After a couple of quiet weeks, buyers flocked back to the spot resin trading market, where they found sellers to be a bit more liberal with pricing, reports the PlasticsExchange in its Market Update.
Railcar offerings were again on the heavy side the week of April 17, with some larger waves of off-grade rolling through, along with more visible prime availability. Completed volumes for both truckloads and railcars improved, with transactions slanted toward polyethylene (PE) and well spread out among the commodity grades. Polypropylene (PP) activity also was respectable; buyers were more focused on co-polymer than homo-polymer PP.
PE prices slip a penny
Spot PE prices slid a cent at the end of the week at the PlasticsExchange trading desk, the first movement of the month. PP prices dropped another two cents, doubling up their April losses. PP contracts are set to drop sharply this month, and spot prices got a head start on the decline, with sell offs already beginning in late March.
Weaker price direction comes amid looser availability for both major resin groups, as producers contend with plentiful inventories that regrew in Q1, making the impact of current force majeures — four for PE and two for PP — pretty much irrelevant, according to the PlasticsExchange.
PE was the more active resin, and for a change of pace, volume was above the weekly average seen so far in 2023. There was a good mix of normal buying as well as some larger purchases by processors who procured well-priced material to cover their May needs. Linear-low-density PE was the major mover with good volumes of both Film and Injection grades transacting. Some low-density PE Film also traded, as did a smaller volume of high-density PE.
Proposed nickel increase will probably fizzle
Direct resin export sales stayed strong: March surpassed two billion pounds, a notable number, with discounted material supporting healthy incremental sales this past week. Though producers have an average nickel increase on table for April, the market is likely to settle flat, holding on to the six cents implemented during the first quarter, which includes three cents that somehow managed to take hold in March, writes the PlasticsExchange.

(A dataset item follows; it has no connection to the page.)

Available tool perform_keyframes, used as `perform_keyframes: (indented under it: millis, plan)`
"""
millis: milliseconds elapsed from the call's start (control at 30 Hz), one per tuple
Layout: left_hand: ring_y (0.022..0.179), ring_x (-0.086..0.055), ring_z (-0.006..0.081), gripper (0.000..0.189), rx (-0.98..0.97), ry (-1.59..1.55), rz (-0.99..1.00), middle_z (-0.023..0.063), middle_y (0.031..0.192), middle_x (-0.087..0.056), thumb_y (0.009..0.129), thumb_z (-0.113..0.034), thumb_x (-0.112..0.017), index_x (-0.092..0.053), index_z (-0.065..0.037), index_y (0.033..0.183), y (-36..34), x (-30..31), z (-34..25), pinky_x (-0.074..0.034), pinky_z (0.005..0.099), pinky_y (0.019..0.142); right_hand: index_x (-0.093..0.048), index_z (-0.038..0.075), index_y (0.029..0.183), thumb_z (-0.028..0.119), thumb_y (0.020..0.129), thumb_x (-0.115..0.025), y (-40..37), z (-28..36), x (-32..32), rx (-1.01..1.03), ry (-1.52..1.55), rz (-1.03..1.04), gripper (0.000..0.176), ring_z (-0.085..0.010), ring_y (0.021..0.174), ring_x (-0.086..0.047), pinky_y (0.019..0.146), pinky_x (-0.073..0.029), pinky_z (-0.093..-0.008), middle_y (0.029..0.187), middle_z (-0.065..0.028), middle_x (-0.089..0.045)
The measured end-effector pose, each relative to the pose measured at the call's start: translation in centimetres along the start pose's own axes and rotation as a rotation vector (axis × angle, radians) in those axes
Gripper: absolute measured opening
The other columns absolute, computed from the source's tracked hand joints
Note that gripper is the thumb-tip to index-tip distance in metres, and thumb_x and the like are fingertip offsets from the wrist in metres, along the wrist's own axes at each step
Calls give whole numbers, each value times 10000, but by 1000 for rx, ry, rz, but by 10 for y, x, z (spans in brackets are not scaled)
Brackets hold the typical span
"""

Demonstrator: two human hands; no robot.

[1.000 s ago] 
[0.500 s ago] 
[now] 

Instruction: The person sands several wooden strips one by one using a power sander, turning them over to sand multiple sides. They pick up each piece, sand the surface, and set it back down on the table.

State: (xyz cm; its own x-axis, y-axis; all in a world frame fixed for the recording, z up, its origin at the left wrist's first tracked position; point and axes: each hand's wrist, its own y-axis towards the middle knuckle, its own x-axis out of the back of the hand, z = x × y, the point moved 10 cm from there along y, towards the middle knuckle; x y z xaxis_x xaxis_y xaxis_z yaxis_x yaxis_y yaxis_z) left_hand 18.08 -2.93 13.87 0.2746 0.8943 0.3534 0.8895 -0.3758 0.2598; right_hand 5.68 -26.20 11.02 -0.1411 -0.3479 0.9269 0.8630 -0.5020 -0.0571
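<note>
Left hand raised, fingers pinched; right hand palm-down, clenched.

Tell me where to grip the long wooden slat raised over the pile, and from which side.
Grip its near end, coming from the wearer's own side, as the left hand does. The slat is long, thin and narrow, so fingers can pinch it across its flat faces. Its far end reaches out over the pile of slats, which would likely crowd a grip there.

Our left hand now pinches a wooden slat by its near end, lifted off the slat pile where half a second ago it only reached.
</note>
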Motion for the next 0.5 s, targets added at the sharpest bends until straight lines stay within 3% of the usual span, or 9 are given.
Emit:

PP trading activity improved, but completed deals mostly involved co-polymer, as more than ample homo-polymer supplies stifled buying interest unless needed for prompt processing. Both PP grades dropped a couple of cents, with co-polymer PP maintaining its nickel premium to homo-polymer PP.
PGP costs on downward trend
The downticks came as polymer-grade propylene (PGP) costs eased further, even in the face of propane dehydrogenation (PDH) unit disturbances. April resin contracts will follow monomer down more than a dime, as the market gives back a large chunk of the Q1 gains, according to the PlasticsExchange. The attempt to recoup some margin in April has not found support, given unfavorable market conditions; if the market tightens, a more concerted effort may emerge next month.